Blue Thumb Data Interpretation Workshop
Blue Thumb Volunteers Armed with Data!
Volunteers who have been working for years with the Oklahoma Conservation Commission’s Blue Thumb Program came together with Blue Thumb staff members in December to actively begin the process of educating the public about water pollution prevention. The endeavor began with the volunteers receiving all of their stream data, becoming familiar with the way the data is presented, and then writing a brief, “layman’s terms” report on the streams they monitor.
OCC Water Quality employee and Blue Thumb Coordinator Cheryl Cheadle, said, “We have had an excellent corps of volunteers in action out there since the early ’90s. We have lots of stream data, and the time is right to arm these volunteers with the information they need to jump right into the middle of watershed education.” Cheadle explained that the goal of the Blue Thumb Program is to help that “average citizen” better understand his or her role in water pollution prevention, and she is convinced that the best way to accomplish this is for volunteers to work in their “own backyards” to educate and motivate their neighbors.
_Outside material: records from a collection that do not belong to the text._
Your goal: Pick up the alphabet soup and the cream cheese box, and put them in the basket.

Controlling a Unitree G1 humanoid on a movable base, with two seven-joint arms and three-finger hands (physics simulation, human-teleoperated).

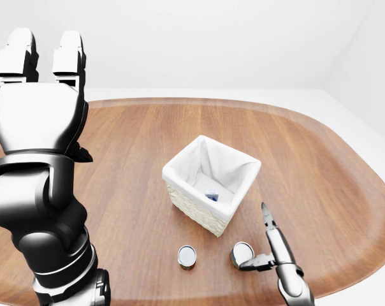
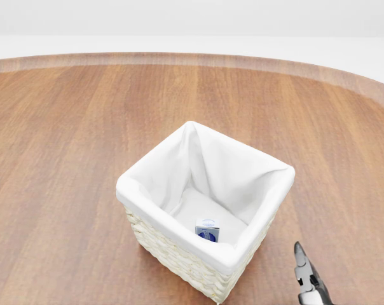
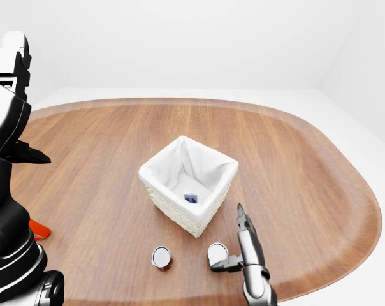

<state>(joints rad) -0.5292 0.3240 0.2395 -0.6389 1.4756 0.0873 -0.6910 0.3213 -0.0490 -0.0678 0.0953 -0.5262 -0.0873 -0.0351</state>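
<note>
I see the cream cheese box [image 2: 207, 230] inside the basket [image 1: 180, 199], my right hand [image 1: 259, 255] spread beside one soup can [image 1: 241, 254] on the counter [image 1: 320, 166], left hand [image 1: 39, 83] raised, fingers open.

Left hand [image 1: 43, 60] raised, fingers open; right hand [image 1: 269, 245] low, fingers spread.
</note>
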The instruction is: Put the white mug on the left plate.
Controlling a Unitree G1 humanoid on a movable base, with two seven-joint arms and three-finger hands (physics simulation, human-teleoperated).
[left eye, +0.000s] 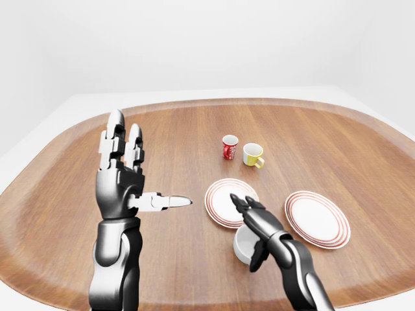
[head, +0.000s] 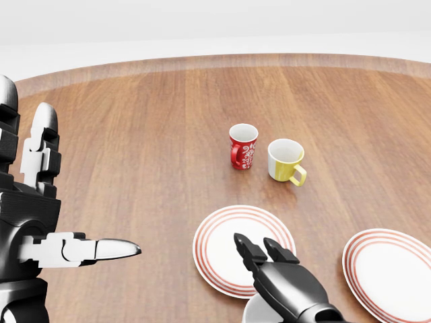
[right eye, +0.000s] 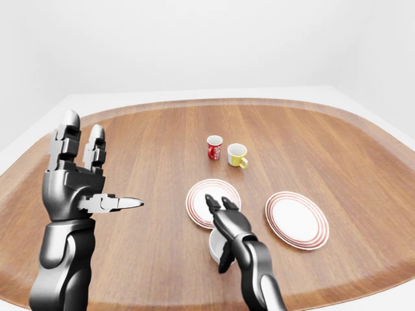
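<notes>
Table: you are working over the oval wooden tabletop, near its bottom edge.
Plate: the left red-rimmed white plate is waiting bare.
Right hand: your right hand is closing round the white mug; lift it next.
Left hand: your left hand is hovering with fingers apart.

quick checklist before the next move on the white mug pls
1. White mug located: ok, just below the left plate in the left-eye view.
2. Right hand on the mug: ok, fingers draped over its rim and side.
3. Grip closed firmly: cannot tell, the hand hides the contact.
4. Left plate free: ok, nothing lies on it, though the right hand's fingertips overhang its lower edge.
5. Left hand out of the way: ok, raised and open at the view's left.
6. Red mug and yellow mug clear of the path: ok, well above the plates.
</notes>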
Blue Thumb Educator Kim Shaw, said, “It was neat to see the light go on in the volunteers’ heads as their data was explained piece by piece.” Shaw elaborated that the “pieces” referred to are the different types of data the volunteers work to collect as they:
- Perform chemical monthly monitoring on the stream of their choosing
- Collect benthic macroinvertebrates twice a year
- Measure stream flow twice a year
- Collect fish and perform a habitat assessment at least once on their site
“If you think about the time and effort these volunteers commit to, it is no wonder that we now have an excellent library of information to share,” Cheadle said. She added that volunteers initially go through at least two days of training and they attend quarterly quality assurance sessions that “test” their abilities as stream monitors.
Blue Thumb Quality Assurance Officer, Jean Lemmon, said, “There was great satisfaction in turning over so much information to the volunteers.” Because they appear at their sites for monitoring at least monthly, the volunteers get a good “feel” for their streams. This “feel” – plus a data report based on the real conditions of the stream can be the basis for working with the public.
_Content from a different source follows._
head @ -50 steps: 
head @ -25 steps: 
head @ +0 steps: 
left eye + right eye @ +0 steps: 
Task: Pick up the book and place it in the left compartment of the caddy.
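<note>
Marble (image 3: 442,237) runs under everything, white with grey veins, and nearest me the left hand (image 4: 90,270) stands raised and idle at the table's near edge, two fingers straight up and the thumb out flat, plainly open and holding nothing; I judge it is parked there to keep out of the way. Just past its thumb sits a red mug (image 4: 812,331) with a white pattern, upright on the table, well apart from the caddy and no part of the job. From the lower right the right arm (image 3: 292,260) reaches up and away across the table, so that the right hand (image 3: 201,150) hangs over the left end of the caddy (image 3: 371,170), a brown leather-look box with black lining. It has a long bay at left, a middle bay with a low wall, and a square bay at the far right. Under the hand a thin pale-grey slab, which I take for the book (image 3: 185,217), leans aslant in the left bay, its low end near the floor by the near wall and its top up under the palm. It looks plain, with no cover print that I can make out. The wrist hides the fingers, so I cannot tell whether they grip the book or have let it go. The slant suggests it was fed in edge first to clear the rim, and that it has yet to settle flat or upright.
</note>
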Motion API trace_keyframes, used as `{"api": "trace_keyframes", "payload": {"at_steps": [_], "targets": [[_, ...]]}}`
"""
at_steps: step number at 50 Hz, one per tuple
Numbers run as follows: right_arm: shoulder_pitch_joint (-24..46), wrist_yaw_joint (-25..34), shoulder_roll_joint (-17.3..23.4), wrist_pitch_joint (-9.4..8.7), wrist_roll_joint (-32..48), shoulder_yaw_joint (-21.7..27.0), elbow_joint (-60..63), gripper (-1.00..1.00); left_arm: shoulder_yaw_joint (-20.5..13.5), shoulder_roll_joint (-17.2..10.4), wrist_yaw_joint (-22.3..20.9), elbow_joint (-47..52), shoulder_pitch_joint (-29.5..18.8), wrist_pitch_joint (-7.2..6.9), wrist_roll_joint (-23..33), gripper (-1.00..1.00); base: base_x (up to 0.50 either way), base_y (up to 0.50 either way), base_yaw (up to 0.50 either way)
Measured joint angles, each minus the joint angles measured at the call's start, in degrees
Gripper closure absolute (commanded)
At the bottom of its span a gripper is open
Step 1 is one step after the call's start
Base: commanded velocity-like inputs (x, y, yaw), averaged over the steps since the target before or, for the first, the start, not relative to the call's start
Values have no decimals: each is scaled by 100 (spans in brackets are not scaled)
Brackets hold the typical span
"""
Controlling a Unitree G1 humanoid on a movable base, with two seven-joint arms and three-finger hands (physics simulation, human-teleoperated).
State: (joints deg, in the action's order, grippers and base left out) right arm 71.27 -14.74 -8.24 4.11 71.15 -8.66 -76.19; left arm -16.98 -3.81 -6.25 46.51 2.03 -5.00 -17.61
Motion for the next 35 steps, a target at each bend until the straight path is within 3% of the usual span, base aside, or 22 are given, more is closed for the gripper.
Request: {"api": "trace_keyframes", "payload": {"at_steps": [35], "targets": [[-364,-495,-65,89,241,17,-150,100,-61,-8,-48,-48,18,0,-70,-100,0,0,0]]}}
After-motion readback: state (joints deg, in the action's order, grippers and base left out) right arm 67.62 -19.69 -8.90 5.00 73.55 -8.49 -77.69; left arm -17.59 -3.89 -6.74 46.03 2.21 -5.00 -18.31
Now that draft data reports have been prepared, Blue Thumb staff will work with the volunteers to fine tune these reports into “finished” products, and support the volunteers in taking their information public.
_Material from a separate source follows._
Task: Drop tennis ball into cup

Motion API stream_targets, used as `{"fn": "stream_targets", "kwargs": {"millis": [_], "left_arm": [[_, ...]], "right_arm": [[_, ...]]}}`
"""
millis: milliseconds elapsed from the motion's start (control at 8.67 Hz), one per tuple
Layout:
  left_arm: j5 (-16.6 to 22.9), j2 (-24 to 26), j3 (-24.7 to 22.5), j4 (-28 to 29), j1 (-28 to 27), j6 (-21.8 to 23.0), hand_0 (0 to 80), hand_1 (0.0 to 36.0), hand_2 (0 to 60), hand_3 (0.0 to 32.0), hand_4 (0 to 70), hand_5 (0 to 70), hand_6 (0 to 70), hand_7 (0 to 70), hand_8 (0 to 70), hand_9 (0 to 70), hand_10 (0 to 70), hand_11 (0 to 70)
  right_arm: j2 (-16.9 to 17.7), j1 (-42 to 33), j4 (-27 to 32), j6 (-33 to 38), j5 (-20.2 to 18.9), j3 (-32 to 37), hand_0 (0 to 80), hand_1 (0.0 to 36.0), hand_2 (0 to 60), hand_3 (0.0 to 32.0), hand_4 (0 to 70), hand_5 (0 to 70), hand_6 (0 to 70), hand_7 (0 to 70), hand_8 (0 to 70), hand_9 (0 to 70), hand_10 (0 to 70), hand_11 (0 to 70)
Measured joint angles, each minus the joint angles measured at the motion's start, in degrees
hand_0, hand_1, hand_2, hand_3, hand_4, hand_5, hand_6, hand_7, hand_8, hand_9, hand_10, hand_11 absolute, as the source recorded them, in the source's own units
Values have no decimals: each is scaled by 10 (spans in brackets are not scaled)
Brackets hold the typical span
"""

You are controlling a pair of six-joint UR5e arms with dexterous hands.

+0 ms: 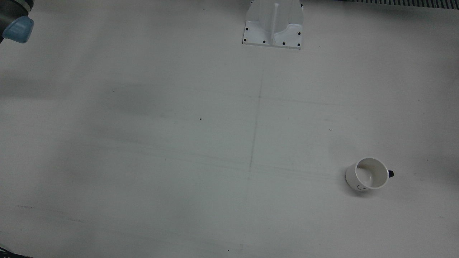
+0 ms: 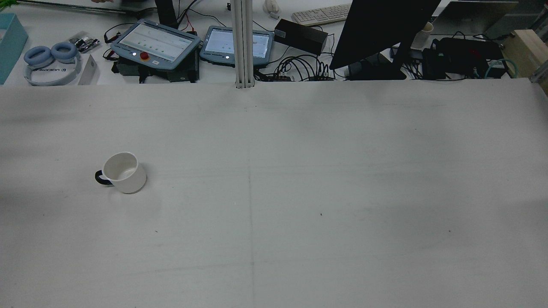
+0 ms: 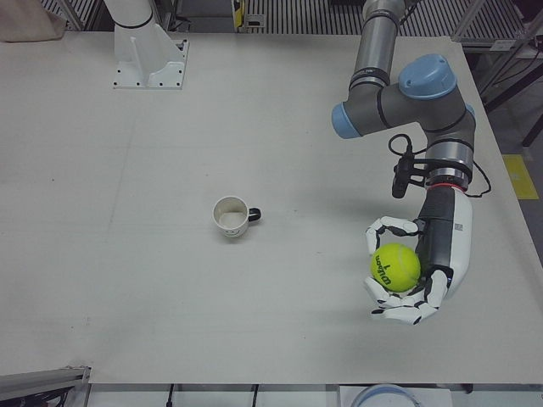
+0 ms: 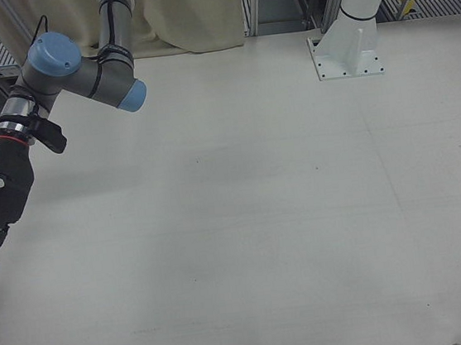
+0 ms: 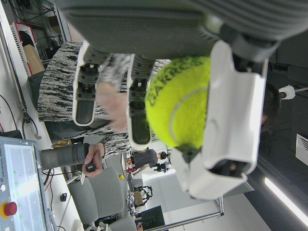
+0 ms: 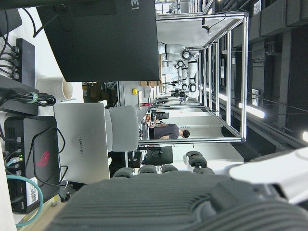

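Standing alone on bare table (image 3: pixel 127 170), cup (image 3: pixel 231 216), ball (image 3: pixel 395 266) well apart

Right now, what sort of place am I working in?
Probably a robotics lab: teach pendants and a monitor stand behind a bare table, and the left hand holds a ball near a cup.

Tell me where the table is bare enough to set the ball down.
Nearly everywhere. The table holds only the cup, on the left arm's half, and a pedestal at the robot's edge. The whole right half is bare. The left hand holds the ball; the strip between them and the cup is free.
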State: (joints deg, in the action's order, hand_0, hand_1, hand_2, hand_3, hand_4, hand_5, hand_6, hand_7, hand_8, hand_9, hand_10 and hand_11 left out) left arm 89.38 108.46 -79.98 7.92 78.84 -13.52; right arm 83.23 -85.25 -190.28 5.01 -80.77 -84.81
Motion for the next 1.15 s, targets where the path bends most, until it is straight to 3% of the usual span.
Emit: {"fn": "stream_targets", "kwargs": {"millis": [115, 462, 808, 1154], "left_arm": [[0, 0, 0, 0, 0, 0, 800, 360, 600, 320, 118, 342, 700, 700, 498, 444, 211, 340], [1, -2, -27, 10, -7, 0, 800, 360, 600, 320, 154, 342, 700, 700, 508, 464, 227, 362], [51, -10, -75, 28, -65, -10, 800, 360, 600, 320, 95, 352, 700, 685, 507, 449, 218, 351], [72, -43, -130, 30, -137, -63, 800, 360, 600, 320, 69, 354, 700, 666, 510, 449, 211, 342]], "right_arm": [[0, 0, 0, 0, 0, 0, 0, 0, 0, 0, 0, 0, 0, 0, 0, 0, 0, 0], [0, 0, 0, 0, 0, 0, 0, 0, 0, 0, 0, 0, 0, 0, 0, 0, 0, 0], [0, 0, 0, 0, 0, -1, 0, 0, 0, 0, 0, 0, 0, 0, 0, 0, 0, 0], [0, 0, 0, 0, 0, -1, 0, 0, 0, 0, 0, 0, 0, 0, 0, 0, 0, 0]]}}
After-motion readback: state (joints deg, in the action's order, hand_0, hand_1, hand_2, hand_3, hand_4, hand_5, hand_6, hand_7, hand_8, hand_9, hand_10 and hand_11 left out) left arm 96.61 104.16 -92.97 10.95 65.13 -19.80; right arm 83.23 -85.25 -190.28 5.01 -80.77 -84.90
“The volunteers are just beginning to take the next important steps into their watersheds, and some of them already know how they want to share their data. Blue Thumb staff will be there to make suggestions and support their efforts, and it will be very exciting and satisfying to see the Blue Thumb educational effort taken to this level,” Cheadle said.
Blue Thumb volunteer Beth Landon has been active with the program since 2001, and she received information on both Bluff Creek in Oklahoma County and Mustang Creek in Canadian County. Landon is a laboratory technician (Biology Department) at Oklahoma City University and she monitors each month with students from OCU.
“The data interpretation sessions helped validate what I’ve been doing since 2001. I have to be able to explain about stream ecology and monitoring to the students,” Landon said, adding, “When I work on Bluff Creek, I am in an area of upscale neighborhoods. People are all the time coming out to ask about the creek. I’m not at all sure they understand that their actions, particularly on their lawns, can impact the creek.” Landon believes that the citizens around Bluff Creek will be receptive to information on how to reduce pollution.
Information provided to volunteers on other streams currently monitored includes Mooser Creek, Fred Creek, Crow Creek and Polecat Creek in Tulsa County; Deep Fork River in Okmulgee County; West Cache Creek and Panther Creek in Comanche County and Honey Creek in Delaware County.